割れたラムネの話

こんにちは。元マスク女子です。

 

会社員時代、毎日のように会社でマスクをしていたことが由来です。

会社は昨年末にやめました。

 

今朝、朝市に行ってきました。

お天気もよかったし、人もそこまで混んでいなくて、過ごしやすい雰囲気でした。

 

久しぶりに、二人で話した。

 

彼が飲んでいるラムネをみて、「あ、ほしいな。」と思ったので、

私も買いに行きたい。と思ったけれど、お店が分からない。

 

「どこで買えるの?」

 

と問うてみたら、一緒に案内してくれた。

こういう優しさが好きになったところかもしれない。

 

最近は、少し距離感をつかみにくかったから、少しほっとした。

 

「ラムネ、あるかな」

 

彼がそんなことをこぼした。

 

「今日は人気なのかな」

 

私もそんなことをこぼした。

 

ラムネのお店はすぐに分かった。
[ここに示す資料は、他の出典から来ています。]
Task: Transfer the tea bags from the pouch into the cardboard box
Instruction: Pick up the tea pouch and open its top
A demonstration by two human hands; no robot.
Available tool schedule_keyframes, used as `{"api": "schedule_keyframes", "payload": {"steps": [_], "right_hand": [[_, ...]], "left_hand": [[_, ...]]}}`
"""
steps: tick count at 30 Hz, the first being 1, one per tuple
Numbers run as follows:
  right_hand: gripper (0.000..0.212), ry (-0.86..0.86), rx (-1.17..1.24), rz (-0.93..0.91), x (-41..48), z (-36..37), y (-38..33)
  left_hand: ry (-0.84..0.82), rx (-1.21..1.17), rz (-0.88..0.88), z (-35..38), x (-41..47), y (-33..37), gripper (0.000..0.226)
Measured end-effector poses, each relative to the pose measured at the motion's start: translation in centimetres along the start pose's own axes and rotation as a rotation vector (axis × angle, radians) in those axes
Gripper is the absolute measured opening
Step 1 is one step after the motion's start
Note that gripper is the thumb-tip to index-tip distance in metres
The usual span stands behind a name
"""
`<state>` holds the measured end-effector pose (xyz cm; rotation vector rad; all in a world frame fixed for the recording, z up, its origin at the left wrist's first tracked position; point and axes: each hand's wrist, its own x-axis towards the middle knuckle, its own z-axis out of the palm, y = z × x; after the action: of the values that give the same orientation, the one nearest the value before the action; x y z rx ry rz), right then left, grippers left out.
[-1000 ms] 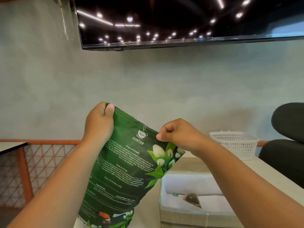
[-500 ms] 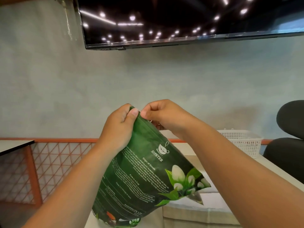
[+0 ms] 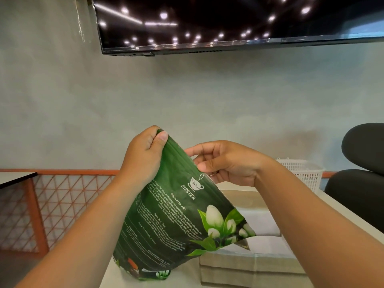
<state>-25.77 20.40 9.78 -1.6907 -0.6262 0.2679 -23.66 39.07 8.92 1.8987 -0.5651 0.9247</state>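
Note:
A dark green tea pouch (image 3: pixel 176 215) with white flower print stands tilted on the table, its base near the front edge. My left hand (image 3: pixel 143 156) grips the pouch's top left corner, thumb on the near face. My right hand (image 3: pixel 224 163) pinches the top edge further right, thumb on the near side and fingers behind. The cardboard box (image 3: pixel 249 267) with a white inside sits just right of the pouch, partly hidden by it and by my right forearm. No tea bag shows.
A white plastic basket (image 3: pixel 301 171) stands at the table's far right. A black chair (image 3: pixel 363 173) sits beyond it. An orange lattice railing (image 3: pixel 62 204) runs at the left, and a dark screen (image 3: pixel 228 23) hangs on the wall above.
My right hand slid right along the pouch's top edge, away from my left hand. The pouch has tilted slightly and the view shifted.

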Motion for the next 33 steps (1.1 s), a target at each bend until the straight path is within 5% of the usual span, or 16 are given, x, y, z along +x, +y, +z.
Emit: {"api": "schedule_keyframes", "payload": {"steps": [33], "right_hand": [[0.059,-0.079,0.046,-0.100,-5.4,-1.6,5.9]], "left_hand": [[0.018,-0.096,-0.114,2.3,-0.7,-0.6,0.029]]}}
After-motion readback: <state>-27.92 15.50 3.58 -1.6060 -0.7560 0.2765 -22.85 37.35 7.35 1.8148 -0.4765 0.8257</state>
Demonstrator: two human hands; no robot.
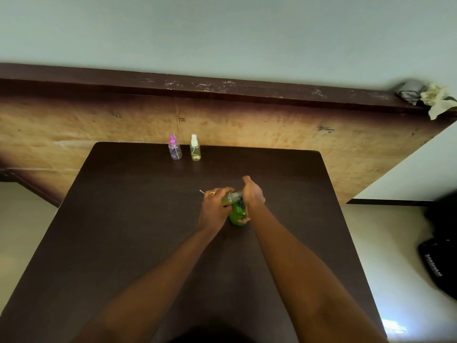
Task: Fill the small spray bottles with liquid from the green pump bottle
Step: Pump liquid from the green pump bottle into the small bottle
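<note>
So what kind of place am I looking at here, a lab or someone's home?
Probably a plain room in a home, not a lab: a dark table set against a worn wooden panel, crumpled cloths left on its top ledge, and a black bag on the pale floor.

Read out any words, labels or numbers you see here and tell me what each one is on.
"SAKSHAM", roughly: white letters on the black bag, blurred.
Dark scribbles on the wooden board: unreadable.
Printed marks on the purple-capped spray bottle: too small.
Green pump bottle, gripped by the right hand: no label shows.
</note>
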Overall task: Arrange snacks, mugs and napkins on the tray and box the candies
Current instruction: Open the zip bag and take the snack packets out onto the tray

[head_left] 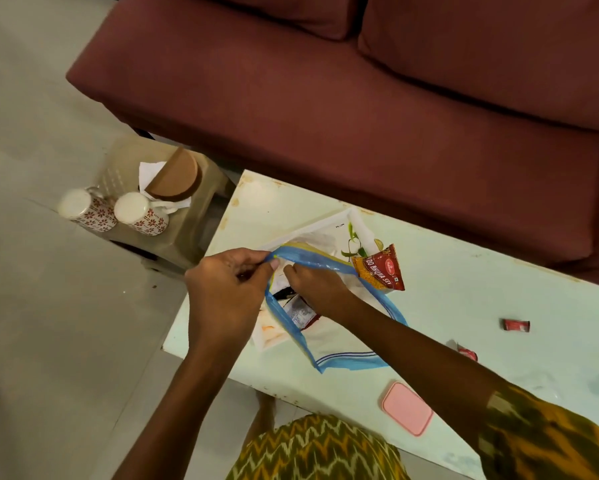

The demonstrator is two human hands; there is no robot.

でも、あるのか分からない。

 

目の前で小さな男の子が、お父さんからラムネを受け取ろうとした。

 

瞬間、手がすべってラムネの瓶がアスファルトに叩きつけられた。

 

なかのソーダが飛散して、ガラスの砕ける音がして、

しゅわっと音を立てて消えた。

 

ひゅっと息を吸ってから、思わず彼の方を見たら向こうも振り返ってきた。

 

「すごかったな、今の」

「うん、キレイだった」

 

「めちゃくちゃいいもの見たな」

 

男の子が泣きそうな顔をしている。

でも、美しかった。あの刹那のラムネは、本当に美しかった。

 

「写真、撮りたかったな」

 

普段、撮らない彼がそう言った。

たしかにあの一瞬、あの一瞬を閉じ込めたかった。

 

飛散したガラス片をこっそり拾って、ビニールに入れる指先を見てた。

 

「ビー玉、どこ行ったんだろ」

 

彼がそう言ったとき、隣にいた別の男の子が言った

 

「ビー玉どこや!」

 

思わず笑ったら、ちょっとバツが悪そうな顔をしていた。

 

ラムネは、悲しそうな顔をしていた男の子に譲られて私の分はなくなった。

 

「冷えたら買いに行こう」

 

そう言って、少しだけ二人で朝市を楽しんだ。

 

冷えるか分からないラムネを待つ予定はなかったけれど、

みんなと話していたときに、彼が声をかけてきた。

 

「そろそろ冷えたんじゃないか?」

 

そうかも、と思ったとき、一緒に来てくれた。

嬉しかった。ただ、嬉しかった。

 

彼が開けてくれたラムネはまだぬるかった。

 

でも、美味しかった。

仲間と、私の買ったラムネをいかにキレイに撮るかで盛り上がった。

手で持ち上げて、青空を背景に撮ったラムネは本当に美しかった。

 

あの写真、あとでもらおうっと

 

フラれたけれど、出会ってまだひと月くらい。

もう少し、時間をかけて彼との人間関係を構築してもいいと思う。

 

周りのみんなも大好きだし、彼不在のBBQもとても楽しかった。

彼だけじゃなくて、みんなとの人間関係をゆっくり築きながら、もう少しこの生活を楽しんでいきたい。